◆ Exercise details ◆
Output only the lines below from the one containing "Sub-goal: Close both" to the one containing "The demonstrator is", exactly as written, both ends kept.

◆ Data ◆
= = =
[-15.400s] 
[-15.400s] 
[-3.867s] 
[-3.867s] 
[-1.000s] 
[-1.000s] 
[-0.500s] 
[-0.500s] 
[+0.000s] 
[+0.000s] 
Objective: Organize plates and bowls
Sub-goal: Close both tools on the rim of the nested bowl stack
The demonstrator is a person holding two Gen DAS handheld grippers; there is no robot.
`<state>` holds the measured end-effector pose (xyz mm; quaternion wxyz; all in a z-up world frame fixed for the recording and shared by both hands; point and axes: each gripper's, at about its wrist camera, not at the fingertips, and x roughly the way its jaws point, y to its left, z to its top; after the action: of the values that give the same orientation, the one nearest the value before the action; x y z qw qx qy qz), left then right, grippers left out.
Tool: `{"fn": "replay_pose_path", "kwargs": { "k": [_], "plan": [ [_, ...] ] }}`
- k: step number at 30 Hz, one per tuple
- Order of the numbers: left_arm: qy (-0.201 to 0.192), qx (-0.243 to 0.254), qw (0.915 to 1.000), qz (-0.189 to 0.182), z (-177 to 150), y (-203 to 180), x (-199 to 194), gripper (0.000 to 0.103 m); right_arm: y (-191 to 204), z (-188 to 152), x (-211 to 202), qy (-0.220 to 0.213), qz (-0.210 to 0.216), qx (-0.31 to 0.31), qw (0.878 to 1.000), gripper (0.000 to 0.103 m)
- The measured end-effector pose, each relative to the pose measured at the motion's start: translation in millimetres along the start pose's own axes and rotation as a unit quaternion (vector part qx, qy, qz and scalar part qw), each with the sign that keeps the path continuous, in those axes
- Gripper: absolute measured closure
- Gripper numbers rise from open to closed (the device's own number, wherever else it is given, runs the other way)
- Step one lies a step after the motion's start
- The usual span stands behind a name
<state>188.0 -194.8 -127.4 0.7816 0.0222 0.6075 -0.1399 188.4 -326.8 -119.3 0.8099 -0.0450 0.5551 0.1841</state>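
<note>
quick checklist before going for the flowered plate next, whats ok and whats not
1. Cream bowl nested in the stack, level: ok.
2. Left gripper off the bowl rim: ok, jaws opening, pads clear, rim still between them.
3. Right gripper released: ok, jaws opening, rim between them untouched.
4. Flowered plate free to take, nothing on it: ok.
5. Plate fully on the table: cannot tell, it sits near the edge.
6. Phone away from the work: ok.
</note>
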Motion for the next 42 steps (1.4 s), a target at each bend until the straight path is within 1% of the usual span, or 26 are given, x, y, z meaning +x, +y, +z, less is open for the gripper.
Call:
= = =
◆ Answer to the exercise ◆
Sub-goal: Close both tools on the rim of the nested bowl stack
The demonstrator is a person holding two Gen DAS handheld grippers; there is no robot.

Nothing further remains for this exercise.